C’est ainsi que je me sentais en franchissant l’arche que m’avait indiquée le vieil homme ; tout comme le reste de la galerie voûtée, elle était bâtie en briques rougeâtres et tristes ; mais elle était soutenue par deux piliers aux chapiteaux ornés de visages de dormeurs, dont les lèvres fermées et pâles et les yeux clos me parurent plus terribles que les masques d’angoisse peints à même le métal de notre propre tour.
Un livre était figuré dans chacun des tableaux de la salle où je m’avançai. Il y en avait même parfois plusieurs, ou alors il était mis en valeur. Il me fallait examiner une toile assez longtemps, dans certains cas, avant de pouvoir découvrir le coin d’une reliure dépassant de la poche d’une robe de femme, ou d’arriver à comprendre que l’espèce de tortillon étrange que je voyais était en réalité couvert de mots cousus à la manière de fils.
L’escalier, aux marches hautes et étroites, n’avait pas de rampe. Comme il tournait en s’enfonçant, il ne me fallut pas descendre plus de trente marches pour que disparaisse la lumière en provenance de la salle que je venais de quitter.
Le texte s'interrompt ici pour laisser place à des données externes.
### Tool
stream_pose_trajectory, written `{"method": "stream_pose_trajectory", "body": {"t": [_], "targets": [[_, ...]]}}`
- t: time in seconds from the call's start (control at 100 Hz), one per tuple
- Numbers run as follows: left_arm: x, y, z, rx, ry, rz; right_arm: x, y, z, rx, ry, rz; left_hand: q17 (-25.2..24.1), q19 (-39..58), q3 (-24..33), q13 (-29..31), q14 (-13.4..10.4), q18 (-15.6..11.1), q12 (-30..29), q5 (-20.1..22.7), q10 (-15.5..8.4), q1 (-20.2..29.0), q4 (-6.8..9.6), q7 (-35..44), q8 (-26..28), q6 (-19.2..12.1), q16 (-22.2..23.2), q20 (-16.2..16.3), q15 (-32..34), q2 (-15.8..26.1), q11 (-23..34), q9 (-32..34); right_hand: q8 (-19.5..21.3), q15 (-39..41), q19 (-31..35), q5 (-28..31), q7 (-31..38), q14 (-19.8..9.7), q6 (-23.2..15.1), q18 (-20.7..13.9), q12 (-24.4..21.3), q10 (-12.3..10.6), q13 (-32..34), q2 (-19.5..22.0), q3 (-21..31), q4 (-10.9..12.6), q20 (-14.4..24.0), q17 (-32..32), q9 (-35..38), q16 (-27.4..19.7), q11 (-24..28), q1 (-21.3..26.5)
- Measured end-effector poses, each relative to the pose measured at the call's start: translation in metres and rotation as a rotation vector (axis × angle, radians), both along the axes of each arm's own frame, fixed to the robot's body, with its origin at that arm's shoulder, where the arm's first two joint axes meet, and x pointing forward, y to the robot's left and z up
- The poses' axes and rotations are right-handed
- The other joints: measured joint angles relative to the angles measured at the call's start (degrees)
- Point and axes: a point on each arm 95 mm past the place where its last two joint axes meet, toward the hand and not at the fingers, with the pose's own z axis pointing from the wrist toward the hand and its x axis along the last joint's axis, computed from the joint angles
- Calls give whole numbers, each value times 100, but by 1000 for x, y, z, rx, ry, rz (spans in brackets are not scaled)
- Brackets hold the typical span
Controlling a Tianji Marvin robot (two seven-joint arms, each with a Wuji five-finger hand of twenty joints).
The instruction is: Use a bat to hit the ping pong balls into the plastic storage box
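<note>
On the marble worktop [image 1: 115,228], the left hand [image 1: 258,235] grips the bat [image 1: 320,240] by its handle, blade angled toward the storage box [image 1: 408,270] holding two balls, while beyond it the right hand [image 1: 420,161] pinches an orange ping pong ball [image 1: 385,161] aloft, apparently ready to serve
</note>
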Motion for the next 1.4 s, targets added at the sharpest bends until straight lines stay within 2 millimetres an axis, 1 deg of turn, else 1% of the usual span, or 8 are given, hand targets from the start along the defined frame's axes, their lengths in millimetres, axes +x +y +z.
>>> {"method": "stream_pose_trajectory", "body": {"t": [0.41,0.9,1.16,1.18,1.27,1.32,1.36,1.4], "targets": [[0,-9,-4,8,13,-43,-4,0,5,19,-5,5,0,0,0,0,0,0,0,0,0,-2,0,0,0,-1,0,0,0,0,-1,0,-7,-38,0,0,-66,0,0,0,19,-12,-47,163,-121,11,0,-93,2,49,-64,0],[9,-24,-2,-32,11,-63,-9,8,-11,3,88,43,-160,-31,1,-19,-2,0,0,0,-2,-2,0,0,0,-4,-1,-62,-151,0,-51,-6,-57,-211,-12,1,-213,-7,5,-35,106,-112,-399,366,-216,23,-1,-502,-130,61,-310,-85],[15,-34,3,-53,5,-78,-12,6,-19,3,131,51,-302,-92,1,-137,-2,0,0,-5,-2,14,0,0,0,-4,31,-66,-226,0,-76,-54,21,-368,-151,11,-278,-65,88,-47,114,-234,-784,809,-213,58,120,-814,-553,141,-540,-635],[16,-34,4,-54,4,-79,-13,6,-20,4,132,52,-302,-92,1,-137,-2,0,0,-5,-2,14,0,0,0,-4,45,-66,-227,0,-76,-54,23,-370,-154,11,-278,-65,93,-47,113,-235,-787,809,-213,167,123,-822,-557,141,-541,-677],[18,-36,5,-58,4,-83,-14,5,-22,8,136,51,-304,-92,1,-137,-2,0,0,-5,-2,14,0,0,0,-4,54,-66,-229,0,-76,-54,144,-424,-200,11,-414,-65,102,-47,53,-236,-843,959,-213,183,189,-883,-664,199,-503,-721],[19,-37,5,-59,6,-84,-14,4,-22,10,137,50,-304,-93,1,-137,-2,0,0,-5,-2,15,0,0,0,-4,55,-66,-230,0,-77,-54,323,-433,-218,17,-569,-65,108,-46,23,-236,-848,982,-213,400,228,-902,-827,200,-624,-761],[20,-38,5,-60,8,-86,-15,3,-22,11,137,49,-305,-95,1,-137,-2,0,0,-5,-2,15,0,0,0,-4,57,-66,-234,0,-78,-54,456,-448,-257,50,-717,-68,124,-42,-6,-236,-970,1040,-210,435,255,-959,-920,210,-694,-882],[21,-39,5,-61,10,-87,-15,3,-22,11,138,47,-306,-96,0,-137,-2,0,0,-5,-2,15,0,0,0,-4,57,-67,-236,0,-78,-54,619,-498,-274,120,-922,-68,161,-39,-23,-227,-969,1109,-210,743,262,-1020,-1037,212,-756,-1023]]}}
L’obscurité fut bientôt telle que je dus continuer mon chemin en étendant les mains devant moi par crainte de me rompre la tête sur la porte.
Cependant, mes mains tâtonnantes ne rencontrèrent que le vide. L’escalier prit fin, et je faillis trébucher en voulant descendre une marche inexistante. Je me retrouvai finalement en train d’avancer au hasard, sur un sol inégal, et dans l’obscurité la plus totale.
« Qui va là ? » demanda soudain une voix. Elle résonnait étrangement, comme une cloche frappée dans une cave.